Which I'm pretty sure is a 32x32->64 bit mul (though my x86 assembler
foo is weak).

I think a compiler would have to be pretty stupid not to take this
optimisation... But then there are some pretty stupid compilers out
there!

-- 
Nick Craig-Wood <[EMAIL PROTECTED]> -- http://www.craig-wood.com/nick
___
Python-Dev mailing list
[email protected]
http://mail.python.org/mailman/listinfo/python-dev
Unsubscribe: 
http://mail.python.org/mailman/options/python-dev/archive%40mail-archive.com


Re: [Python-Dev] Optionally using GMP to implement long if available

2008-11-10 Thread Mark Dickinson
On Mon, Nov 10, 2008 at 4:26 PM, Nick Craig-Wood <[EMAIL PROTECTED]> wrote:
>
> Looking at the assembler it produces (x86)
>
> mul:
>pushl   %ebp
>xorl%edx, %edx
>movl%esp, %ebp
>movl12(%ebp), %eax
>imull   8(%ebp), %eax
>popl%ebp
>ret
>
> Which I'm pretty sure is a 32x32->64 bit mul (though my x86 assembler
> foo is weak).

My x86 assembler is also weak (or perhaps I should say nonexistent),
but I think this does exactly what the C standard says it should: that is,
it returns just the low 32-bits of the product.
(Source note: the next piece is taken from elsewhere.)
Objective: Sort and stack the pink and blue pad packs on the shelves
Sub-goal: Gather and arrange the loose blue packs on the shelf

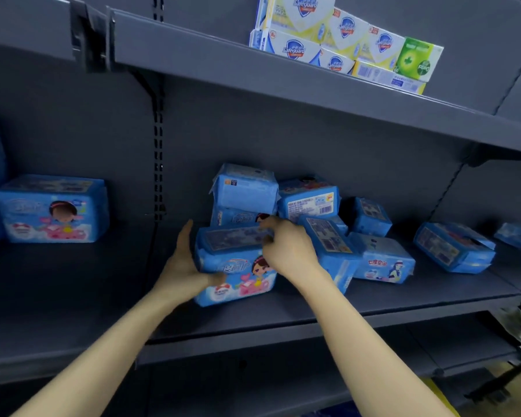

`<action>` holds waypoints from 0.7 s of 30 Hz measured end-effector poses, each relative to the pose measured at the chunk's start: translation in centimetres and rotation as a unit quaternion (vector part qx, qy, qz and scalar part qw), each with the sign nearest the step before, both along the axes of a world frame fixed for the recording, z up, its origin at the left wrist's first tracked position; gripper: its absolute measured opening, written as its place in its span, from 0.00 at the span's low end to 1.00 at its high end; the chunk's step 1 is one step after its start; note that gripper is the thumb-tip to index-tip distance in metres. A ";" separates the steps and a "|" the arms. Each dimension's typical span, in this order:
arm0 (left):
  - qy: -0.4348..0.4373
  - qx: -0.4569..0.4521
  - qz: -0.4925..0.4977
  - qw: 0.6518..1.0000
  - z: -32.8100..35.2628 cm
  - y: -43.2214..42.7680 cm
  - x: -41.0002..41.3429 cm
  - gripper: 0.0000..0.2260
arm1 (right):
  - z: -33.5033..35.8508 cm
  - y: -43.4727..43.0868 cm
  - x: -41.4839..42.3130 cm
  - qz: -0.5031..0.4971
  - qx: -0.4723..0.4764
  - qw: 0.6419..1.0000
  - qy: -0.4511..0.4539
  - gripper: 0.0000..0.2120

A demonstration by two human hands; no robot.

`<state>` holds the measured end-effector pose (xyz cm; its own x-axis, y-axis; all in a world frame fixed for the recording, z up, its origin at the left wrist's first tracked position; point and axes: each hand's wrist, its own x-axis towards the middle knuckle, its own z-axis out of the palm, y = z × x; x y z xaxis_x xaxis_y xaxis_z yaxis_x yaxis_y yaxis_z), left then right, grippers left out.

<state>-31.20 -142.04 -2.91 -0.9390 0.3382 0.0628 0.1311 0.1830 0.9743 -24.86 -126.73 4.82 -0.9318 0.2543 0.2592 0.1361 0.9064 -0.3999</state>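
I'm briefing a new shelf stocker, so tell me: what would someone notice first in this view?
Most striking are the left hand and right hand holding a blue pad pack at the front of the middle shelf. Behind it and to its right lies a jumble of blue packs. On the shelf above, at upper right, sit white and yellow soap boxes.

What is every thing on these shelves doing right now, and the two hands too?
left hand: holds the front pack's left side
right hand: grips its top
front pack: upright, held by both hands
pile of packs: jumbled, some tilted
lone pack: upright, off to the left
soap boxes: loosely stacked up top
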 end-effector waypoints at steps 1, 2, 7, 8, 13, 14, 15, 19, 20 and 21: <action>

Looking at the assembler, I think the imull does a 32-bit by
32-bit multiply and puts its (truncated) result back into the 32-bit
register eax.  I'd guess that the 64-bit result is being returned to
the calling routine in registers edx (high 32 bits) and eax (low 32 bits);
this explains why edx has to be zeroed with the 'xorl' instruction.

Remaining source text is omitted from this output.